It's just amazing what kinds of things people take the time to write about on
Wikipedia. I wish I could remember some of my other favorites but my bookmarks
got all messed up a while ago so I only have those 4 from memory,

------
xacaxulu
This is really interesting. I'm wondering if he was just sandbagging or at
some point just figured out his own unique hustle with respect to his apparent
intellectual deficiency. Definitely is now on my list of 'historical figures I
would have liked to get drunk with'.

------
hyp0
As the first American eccentric, he was a hipster before it was cool.

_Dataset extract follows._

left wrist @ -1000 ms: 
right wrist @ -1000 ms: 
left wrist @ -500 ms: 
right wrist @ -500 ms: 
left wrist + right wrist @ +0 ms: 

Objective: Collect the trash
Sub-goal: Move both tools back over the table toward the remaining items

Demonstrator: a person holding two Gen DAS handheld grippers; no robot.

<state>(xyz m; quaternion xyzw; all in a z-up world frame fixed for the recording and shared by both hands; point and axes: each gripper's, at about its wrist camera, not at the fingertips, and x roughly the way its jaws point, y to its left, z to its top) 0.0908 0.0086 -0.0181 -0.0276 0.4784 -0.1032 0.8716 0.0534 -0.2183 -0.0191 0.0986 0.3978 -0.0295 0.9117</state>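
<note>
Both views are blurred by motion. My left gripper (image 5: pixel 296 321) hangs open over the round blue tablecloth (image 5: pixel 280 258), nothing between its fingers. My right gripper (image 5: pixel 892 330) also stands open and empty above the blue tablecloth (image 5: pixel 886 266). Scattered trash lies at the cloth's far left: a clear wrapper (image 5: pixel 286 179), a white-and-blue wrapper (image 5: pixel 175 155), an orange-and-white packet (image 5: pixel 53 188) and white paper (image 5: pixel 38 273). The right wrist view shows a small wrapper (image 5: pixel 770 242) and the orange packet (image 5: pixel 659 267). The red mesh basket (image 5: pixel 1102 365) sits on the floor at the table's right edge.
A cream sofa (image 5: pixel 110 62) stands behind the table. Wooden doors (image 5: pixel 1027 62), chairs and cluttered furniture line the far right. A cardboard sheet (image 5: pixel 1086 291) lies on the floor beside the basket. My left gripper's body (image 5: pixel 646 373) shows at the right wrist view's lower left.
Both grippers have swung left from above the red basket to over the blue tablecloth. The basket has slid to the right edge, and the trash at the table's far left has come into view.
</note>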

The common wisdom is a model of the world, but must be wrong in some ways,
simply because the world is far more complex than any model we could
comprehend. Bed pans weren't brought to the tropics because they weren't
needed, therefore their other uses were not discovered. Acting on what you
think is a good idea, that nobody else does, can lead to success. (Plus
Luck...)

In investing, contrarianism can work, because the market often over-reacts to
bad news. By buying on bad news, you can come out ahead, especially if you
also do some checking. For example, Warren Buffett bought American Express
when it was involved in a fraudulent salad oil transaction. Because its
business (of credit cards) was based on trust, it was thought this would be
diastrous. But Buffett checked the local shopping center to see consumers
still using it. Their daily habits weren't affected by the news. So he bought
big, and made a(nother) fortune.

------
Pyret
This is the funniest thing I read in a long time. I find Dexter admirable.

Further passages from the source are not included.